Le communiqué s’attarde aussi sur l’article 6.3, dans lequel les usagers de l’aviation légère s’engagent à différer les vols les dimanches et jours fériés à partir de 7 h en été austral et 7 h 30 en hiver. « Comme si gagner une heure de sommeil le dimanche allait nous faire taire… », déplorent les collectifs, qui considèrent cette mesure comme largement insuffisante.

Ils s’interrogent également sur l’absence de décisions concrètes depuis la création, en juin 2023, du Comité Départemental de Gestion des Nuisances Sonores. Selon eux, ce comité ne s’attaque pas aux véritables enjeux : l’encadrement, la réduction, voire l’interdiction des « vols non essentiels et très intrusifs », en particulier les vols privés commerciaux à but récréatif.

Un encadrement réclamé pour l’aviation de loisir

Les associations estiment que l’aviation légère échappe aux normes environnementales imposées à d’autres secteurs économiques.
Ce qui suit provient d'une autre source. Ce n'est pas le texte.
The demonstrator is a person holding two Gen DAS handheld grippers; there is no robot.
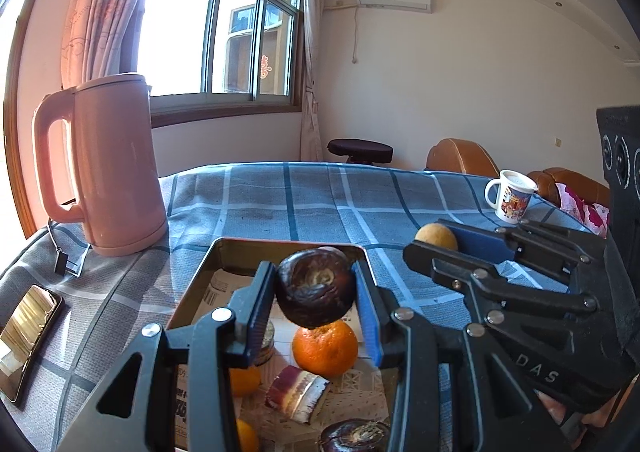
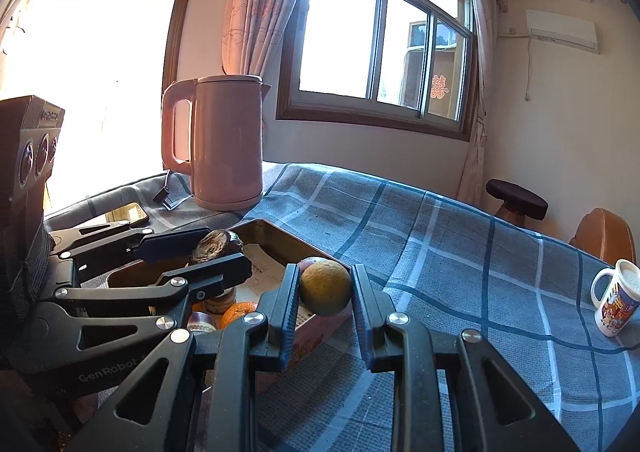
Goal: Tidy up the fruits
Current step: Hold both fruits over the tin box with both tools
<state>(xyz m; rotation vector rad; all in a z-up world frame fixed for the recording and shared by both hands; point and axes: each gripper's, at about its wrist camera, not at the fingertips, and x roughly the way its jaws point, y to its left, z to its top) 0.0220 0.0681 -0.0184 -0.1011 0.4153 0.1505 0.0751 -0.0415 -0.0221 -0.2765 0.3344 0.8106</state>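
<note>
My left gripper (image 1: pixel 314 284) is shut on a dark purple wrinkled fruit (image 1: pixel 316 286) and holds it above a metal tray (image 1: pixel 224 252). The tray holds an orange (image 1: pixel 325 348), more oranges at the left, a cut purple piece (image 1: pixel 298 394) and another dark fruit (image 1: pixel 354 436). My right gripper (image 2: pixel 325 288) is shut on a yellow-green round fruit (image 2: pixel 326 286) over the tray's right edge (image 2: pixel 280 232). In the left wrist view, the right gripper (image 1: pixel 436 242) shows at the right with that fruit (image 1: pixel 436 236). In the right wrist view, the left gripper (image 2: pixel 214 252) shows with the dark fruit (image 2: pixel 216 246).
A pink kettle (image 1: pixel 108 168) stands at the tray's back left, with a phone (image 1: pixel 28 332) near the left edge. A white printed mug (image 1: pixel 510 198) stands at the right. A blue checked cloth (image 1: pixel 320 196) covers the table. A stool and brown chairs stand behind.
</note>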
Elles dénoncent une aviation de loisir qui évoluerait dans une « zone de non-droit environnemental », régie uniquement par « les règles de l’air », et non par des considérations de santé publique ou de protection de la biodiversité.
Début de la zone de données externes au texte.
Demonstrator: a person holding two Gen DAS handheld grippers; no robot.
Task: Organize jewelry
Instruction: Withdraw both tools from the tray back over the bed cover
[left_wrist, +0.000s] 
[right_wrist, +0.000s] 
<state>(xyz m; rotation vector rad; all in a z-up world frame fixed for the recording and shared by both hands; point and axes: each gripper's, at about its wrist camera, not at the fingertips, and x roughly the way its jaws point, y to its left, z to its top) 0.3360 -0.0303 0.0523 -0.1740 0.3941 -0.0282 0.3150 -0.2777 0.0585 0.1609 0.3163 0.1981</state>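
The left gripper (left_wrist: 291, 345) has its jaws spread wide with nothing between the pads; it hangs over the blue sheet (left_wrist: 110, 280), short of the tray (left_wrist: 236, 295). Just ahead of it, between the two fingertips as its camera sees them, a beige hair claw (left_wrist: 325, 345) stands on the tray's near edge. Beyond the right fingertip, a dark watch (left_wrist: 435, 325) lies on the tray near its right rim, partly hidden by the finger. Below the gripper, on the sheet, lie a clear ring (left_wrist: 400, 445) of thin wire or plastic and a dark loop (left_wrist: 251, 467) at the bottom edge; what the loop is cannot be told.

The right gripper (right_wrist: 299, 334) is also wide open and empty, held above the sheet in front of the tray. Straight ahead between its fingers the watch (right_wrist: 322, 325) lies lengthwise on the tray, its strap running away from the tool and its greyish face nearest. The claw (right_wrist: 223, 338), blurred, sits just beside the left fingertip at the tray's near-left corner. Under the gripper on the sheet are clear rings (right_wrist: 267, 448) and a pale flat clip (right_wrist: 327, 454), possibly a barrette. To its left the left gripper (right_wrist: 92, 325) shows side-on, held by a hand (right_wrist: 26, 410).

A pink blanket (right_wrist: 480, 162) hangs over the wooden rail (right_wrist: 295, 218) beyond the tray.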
Selon les signataires, l’exemple d’autres territoires montre pourtant qu’une régulation est possible. Ils citent notamment les restrictions mises en œuvre à Saint-Tropez, à l’héliport de Paris ou encore les discussions en cours dans le massif du Mont-Blanc. À La Réunion, au contraire, ils accusent les autorités de « conforter les activités aériennes de tourisme et de loisirs » au détriment de la population et du tourisme durable.

« Le Comité Départemental de Gestion des Nuisances Sonores, censé travailler à la réduction des nuisances, apparaît désormais pour ce qu’il est : un faux-semblant de concertation », concluent-ils. Les associations demandent au préfet de « revoir sa copie » et d’engager une concertation réelle avec les acteurs concernés, dans l’objectif d’« un encadrement ferme des vols et une limitation effective des nuisances ».

*Le communiqué est signé par une dizaine d’organisations, dont Kolair 974, Greenpeace La Réunion, Extinction Rebellion, l’Union française contre les nuisances des aéronefs (UFCNA), Cilaos mon amour ou encore l’Association citoyenne de Saint-Pierre.